The errors indicated in Table 2 are the standard deviations derived from the regression analysis used to estimate the intracellular potassium concentration ; unfortunately, three separate estimations are required to determine each pumping rate (see equation (15)), so that the errors in individual results are bound to be large. The results are ‘best linear estimates’ of the mean pumping rate, as determined using each method of inhibiting the sodium pump. Agreement between the figures is reasonable, although the cyanide results tend to be higher than the others; however they are also less reliable, chiefly owing to the greater duration of the cyanide experiments.
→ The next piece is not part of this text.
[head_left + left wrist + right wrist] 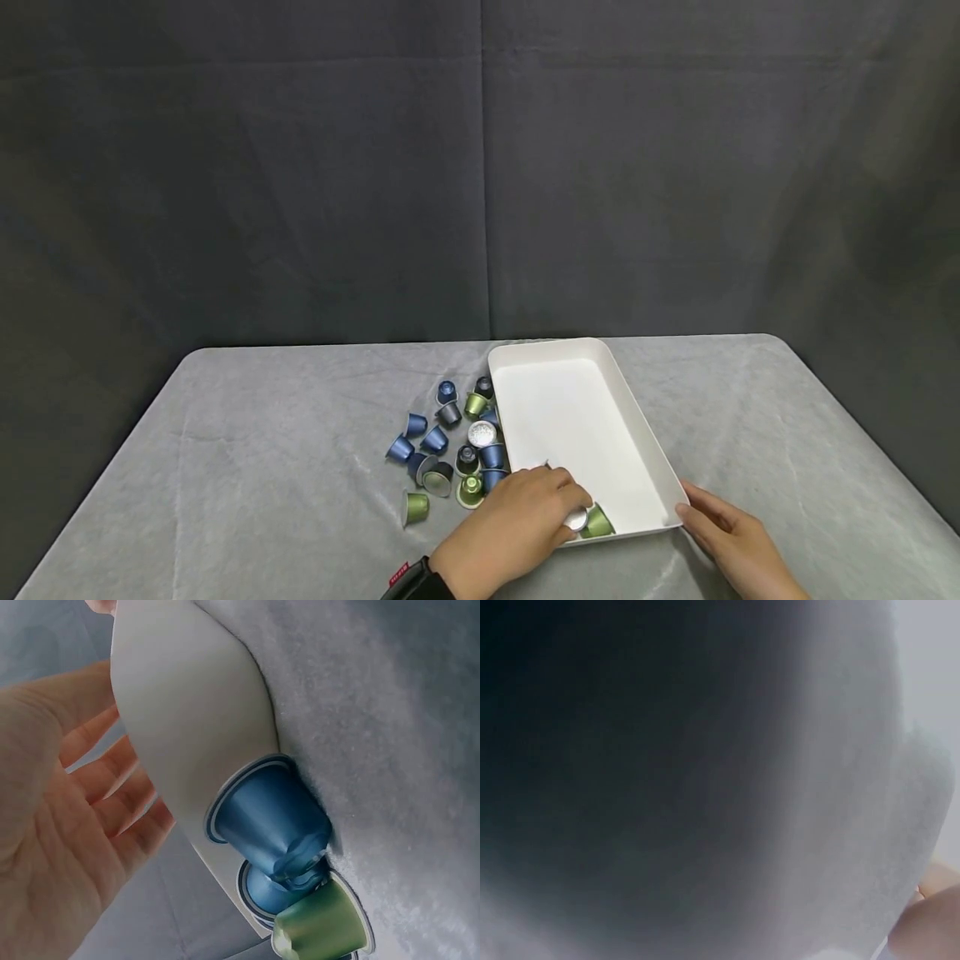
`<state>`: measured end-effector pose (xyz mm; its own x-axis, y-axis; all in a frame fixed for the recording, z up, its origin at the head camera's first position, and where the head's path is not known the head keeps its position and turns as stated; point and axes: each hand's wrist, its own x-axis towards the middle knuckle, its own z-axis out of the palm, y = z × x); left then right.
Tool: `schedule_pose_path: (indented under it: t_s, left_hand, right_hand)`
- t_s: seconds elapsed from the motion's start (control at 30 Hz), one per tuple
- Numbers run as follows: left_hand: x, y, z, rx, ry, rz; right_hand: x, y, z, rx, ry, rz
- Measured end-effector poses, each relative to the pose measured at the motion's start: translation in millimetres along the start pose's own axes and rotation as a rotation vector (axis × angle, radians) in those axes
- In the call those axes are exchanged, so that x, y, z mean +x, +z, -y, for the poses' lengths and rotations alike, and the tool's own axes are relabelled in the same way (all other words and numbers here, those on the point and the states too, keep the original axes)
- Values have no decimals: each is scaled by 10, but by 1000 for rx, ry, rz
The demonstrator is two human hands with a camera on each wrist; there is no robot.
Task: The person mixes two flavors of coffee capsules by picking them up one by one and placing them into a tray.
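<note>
My left hand [517, 521] reaches over the near left wall of a white tray [573, 404]. Its thumb and index finger curve about a silver-lidded coffee capsule [576, 521], low in the tray. Against that capsule lies a green capsule [597, 522] in the near corner. The left wrist view shows the palm [52, 847] facing the tray wall [187, 697], which hides the fingertips. At the near right corner my right hand [731, 537] pinches the tray, thumb on the rim. Only blurred dark shapes and a bit of finger [930, 922] show in the right wrist view.
Several blue, green and dark capsules lie scattered left of the tray, including a lone green capsule [416, 507] near the front. Blue capsules [274, 814] lean close to the tray's outer wall. A grey cloth [285, 467] covers the table; a dark curtain [337, 183] hangs behind.
</note>
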<state>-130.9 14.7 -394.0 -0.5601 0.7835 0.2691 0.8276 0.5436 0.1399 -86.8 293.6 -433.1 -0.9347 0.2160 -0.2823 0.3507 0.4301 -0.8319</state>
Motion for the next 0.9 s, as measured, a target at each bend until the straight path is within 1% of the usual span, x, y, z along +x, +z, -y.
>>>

The average results obtained with sodium chloride-filled or acetate-filled electrodes are the same.
(4) Membrane resistance
The input resistance of the cell was determined, before and after each series of readings of the resting potential, by passing direct current down the second microelectrode. The resulting potential change was found to be proportional to the current, as measured by the potential difference across a 1 MΩ resistor in series with the current source, for hyperpolarizations up to 20 mV. The resistances of the neurones varied widely, in the range of 1−10 MΩ. On average, the resistances of the smaller neurones, with diameters up to 120μ, were apparently independent of diameter, suggesting that the surface area of the cells was considerably modified by folding of the cell-membrane. Cells with diameters of 40−120μ had a mean resistance of 4·5 ±0·3 MΩ; above this diameter, the resistance decreased with increasing size in the manner expected for spherical cells, so that neurones of diameter 200 μhad a resistance of only 1·5 ± 0·2 MΩ.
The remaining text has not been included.